I also really like that it allows non-artists to explore ideas that they have but may not have the skills to develop. AI generated tools will allow them to manifest these ideas, which might even push them to pick up a pencil or paintbrush to learn how to create art. That's very cool.

Those are the two main positives about AI generated art. 

The biggest con I see is that someone has to feed these machines. It's not like the AI actually creates these works. It has devoured the art world and is spitting back photobashed (think of photobashing as copying sections from many many art works and pasting them into a document to create something new) facsimiles of what the prompts is asking it to. But what about the artists who fed the machine in the first place? Are the works of Gieger or Beksinski just more food for the machine to regurgitate back to us? That's the moral question of AI generated art. Is the work generated by AI art? If we didn't feed it art, it would just spit back a blank page to the viewer. I fear there's a danger with AI generated art that hundreds of years of work by masters of their craft become devalued and just more fodder for the AI bots to spit back at us. 

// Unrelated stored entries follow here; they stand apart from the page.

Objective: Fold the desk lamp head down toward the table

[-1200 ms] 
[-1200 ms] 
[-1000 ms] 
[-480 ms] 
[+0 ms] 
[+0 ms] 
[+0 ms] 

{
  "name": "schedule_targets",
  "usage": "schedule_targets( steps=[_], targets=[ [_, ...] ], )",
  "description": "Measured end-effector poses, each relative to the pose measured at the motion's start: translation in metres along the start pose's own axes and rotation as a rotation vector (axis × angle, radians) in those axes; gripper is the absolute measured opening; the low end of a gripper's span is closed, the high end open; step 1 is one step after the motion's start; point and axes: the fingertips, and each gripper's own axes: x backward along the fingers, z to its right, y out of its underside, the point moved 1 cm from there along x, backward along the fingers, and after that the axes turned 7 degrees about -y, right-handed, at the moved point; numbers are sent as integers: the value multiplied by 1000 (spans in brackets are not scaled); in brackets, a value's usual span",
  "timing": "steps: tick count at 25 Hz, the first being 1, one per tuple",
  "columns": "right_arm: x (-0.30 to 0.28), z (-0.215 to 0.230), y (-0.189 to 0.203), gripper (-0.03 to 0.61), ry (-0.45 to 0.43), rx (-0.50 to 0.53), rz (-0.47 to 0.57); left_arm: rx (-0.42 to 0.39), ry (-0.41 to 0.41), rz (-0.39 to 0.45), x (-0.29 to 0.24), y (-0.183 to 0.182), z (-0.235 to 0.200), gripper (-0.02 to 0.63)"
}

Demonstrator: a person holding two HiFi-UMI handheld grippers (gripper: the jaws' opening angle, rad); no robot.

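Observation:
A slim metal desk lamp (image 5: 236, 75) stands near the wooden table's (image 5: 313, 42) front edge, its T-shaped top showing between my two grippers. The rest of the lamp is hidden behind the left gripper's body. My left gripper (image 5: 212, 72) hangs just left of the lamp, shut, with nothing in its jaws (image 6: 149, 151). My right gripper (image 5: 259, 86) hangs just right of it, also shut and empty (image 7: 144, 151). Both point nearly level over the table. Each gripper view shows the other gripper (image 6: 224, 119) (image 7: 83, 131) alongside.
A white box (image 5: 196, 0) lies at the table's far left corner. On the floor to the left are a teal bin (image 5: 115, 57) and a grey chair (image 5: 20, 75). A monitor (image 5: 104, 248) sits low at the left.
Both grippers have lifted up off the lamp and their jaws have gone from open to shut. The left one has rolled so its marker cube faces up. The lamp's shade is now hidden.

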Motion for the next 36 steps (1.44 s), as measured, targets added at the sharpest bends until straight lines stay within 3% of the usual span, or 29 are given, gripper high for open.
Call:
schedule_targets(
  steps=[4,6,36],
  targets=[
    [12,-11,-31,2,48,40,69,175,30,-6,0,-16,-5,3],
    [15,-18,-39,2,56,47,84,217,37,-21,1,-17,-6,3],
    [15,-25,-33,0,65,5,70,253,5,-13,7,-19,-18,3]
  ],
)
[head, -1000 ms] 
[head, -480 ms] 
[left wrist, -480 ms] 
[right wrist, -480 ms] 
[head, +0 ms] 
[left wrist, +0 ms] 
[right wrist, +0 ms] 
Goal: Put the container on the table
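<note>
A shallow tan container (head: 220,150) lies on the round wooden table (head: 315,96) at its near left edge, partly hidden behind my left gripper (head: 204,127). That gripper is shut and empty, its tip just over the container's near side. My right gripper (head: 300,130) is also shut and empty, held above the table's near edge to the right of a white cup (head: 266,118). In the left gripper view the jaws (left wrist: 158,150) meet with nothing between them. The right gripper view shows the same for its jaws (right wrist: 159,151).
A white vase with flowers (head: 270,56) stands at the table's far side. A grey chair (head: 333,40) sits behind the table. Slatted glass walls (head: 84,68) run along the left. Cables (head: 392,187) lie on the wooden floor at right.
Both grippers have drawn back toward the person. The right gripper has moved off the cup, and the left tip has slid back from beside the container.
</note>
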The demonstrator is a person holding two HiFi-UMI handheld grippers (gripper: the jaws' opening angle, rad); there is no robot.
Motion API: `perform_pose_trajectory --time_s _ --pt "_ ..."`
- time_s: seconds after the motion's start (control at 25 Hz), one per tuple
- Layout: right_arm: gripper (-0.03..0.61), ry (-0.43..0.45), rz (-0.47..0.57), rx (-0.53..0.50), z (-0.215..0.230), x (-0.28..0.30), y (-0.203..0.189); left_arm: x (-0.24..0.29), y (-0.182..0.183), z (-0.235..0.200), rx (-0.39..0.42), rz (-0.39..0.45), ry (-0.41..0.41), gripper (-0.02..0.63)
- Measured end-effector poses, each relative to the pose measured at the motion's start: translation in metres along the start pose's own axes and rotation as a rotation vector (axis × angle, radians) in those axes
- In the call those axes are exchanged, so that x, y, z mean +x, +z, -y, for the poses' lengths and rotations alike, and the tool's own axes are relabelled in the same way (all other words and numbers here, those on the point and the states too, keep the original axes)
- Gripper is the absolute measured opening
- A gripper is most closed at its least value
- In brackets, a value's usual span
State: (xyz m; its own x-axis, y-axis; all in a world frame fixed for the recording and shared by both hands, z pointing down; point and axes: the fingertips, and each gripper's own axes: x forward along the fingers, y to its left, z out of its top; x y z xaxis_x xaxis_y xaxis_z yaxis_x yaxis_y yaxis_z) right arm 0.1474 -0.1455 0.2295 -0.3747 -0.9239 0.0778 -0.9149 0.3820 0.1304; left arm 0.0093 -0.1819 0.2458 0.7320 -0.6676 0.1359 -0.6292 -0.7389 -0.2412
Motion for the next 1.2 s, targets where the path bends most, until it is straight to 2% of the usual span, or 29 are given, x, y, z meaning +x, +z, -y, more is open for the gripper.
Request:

Then there's the monetary question. I doubt that the creators of these AI bots asked permission from all these creators to use their art to create the AI generated works. Were the artists paid for their work? Should they get paid? I mean, photobashing has been around for ages and ages and the artists who helped create the backgrounds of greenscreen movies don't get acknowledged or paid. Should they with these AI generated works? And if you create an artwork using AI, do you own that piece of art? Can you sell it as your own art? There's a lot of murky legal waters that I have no answers for. 

Last thoughts. I don't think AI generated art is in any danger of replacing artists anytime soon. It's a tool that artists will use to work faster. What I do worry about is the devaluation of art and that the creators of the bots have shown little to no regard for artists whose work they have used.